▸ About this exercise: Starting at the line containing "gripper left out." and ending at the line containing "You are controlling", print every line of the material below exactly, both ends included, and stop there.

▸ Data provided:
┌────────

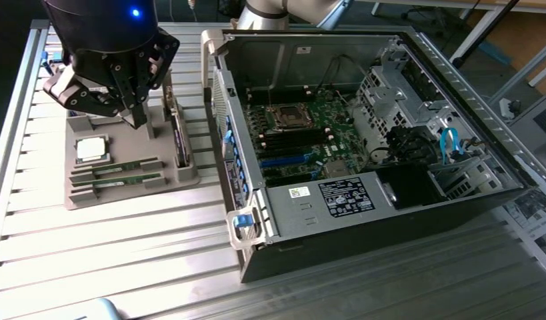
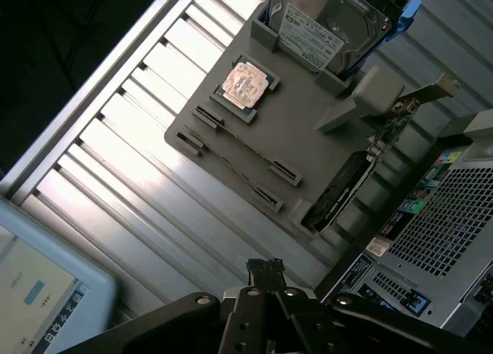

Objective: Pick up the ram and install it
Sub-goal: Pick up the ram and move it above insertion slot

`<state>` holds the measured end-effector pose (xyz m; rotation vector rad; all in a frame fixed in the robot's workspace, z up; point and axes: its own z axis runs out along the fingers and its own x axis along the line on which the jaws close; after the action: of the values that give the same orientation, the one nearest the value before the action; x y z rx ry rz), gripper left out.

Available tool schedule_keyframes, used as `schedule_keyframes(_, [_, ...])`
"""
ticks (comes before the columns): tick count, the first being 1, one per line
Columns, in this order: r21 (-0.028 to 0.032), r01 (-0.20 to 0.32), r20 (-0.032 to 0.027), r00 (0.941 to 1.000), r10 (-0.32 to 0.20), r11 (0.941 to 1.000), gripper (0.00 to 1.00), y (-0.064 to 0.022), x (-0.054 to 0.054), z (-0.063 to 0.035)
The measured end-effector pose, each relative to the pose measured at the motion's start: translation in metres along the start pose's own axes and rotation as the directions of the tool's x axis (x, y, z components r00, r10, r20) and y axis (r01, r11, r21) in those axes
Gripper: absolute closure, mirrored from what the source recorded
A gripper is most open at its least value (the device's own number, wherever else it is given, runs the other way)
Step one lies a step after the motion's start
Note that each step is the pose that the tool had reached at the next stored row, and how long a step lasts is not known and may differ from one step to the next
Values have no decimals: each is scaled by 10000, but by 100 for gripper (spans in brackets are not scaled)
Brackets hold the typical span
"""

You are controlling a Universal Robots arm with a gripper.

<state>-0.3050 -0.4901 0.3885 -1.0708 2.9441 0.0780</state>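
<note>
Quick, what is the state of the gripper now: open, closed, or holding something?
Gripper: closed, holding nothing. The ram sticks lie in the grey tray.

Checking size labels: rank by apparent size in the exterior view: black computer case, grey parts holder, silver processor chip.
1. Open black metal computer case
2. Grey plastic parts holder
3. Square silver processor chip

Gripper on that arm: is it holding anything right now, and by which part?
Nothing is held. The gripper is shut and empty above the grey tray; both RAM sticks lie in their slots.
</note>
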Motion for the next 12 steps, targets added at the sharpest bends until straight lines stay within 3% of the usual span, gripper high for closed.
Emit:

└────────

▸ Solution to this exercise:
`<state>` holds the measured end-effector pose (xyz m; rotation vector rad; all in a frame fixed in the robot's workspace, z up; point and axes: its own z axis runs out along the fingers and its own x axis along the line on which the jaws close; after the action: of the values that give the same orientation, the one nearest the value before the action; x y z rx ry rz), gripper left out.

Available tool schedule_keyframes, used as `schedule_keyframes(_, [_, ...])`
"""
ticks (comes before the columns): tick count, the first being 1, one per line
Columns, in this order: r21 (-0.028 to 0.032), r01 (-0.20 to 0.32), r20 (-0.032 to 0.027), r00 (0.941 to 1.000), r10 (-0.32 to 0.20), r11 (0.941 to 1.000), gripper (0.00 to 1.00), y (-0.064 to 0.022), x (-0.054 to 0.054), z (-0.063 to 0.035)
The measured end-effector pose, each relative to the pose measured at the motion's start: translation in metres along the start pose's own axes and rotation as the directions of the tool's x axis (x, y, z components r00, r10, r20) and y axis (r01, r11, r21) in those axes
Gripper: absolute closure, mirrored from what the source recorded
A gripper is most open at its least value (the device's own number, wherever else it is given, runs the other way)
Step one lies a step after the motion's start
Note that each step is the pose that the tool had reached at the next stored row, and how long a step lasts is not known and may differ from one step to the next
Values have no decimals: each is scaled by 10000, but by 100 for gripper (spans in brackets are not scaled)
Brackets hold the typical span
"""

You are controlling a Universal Robots arm with a gripper.

Nothing else belongs in the answer.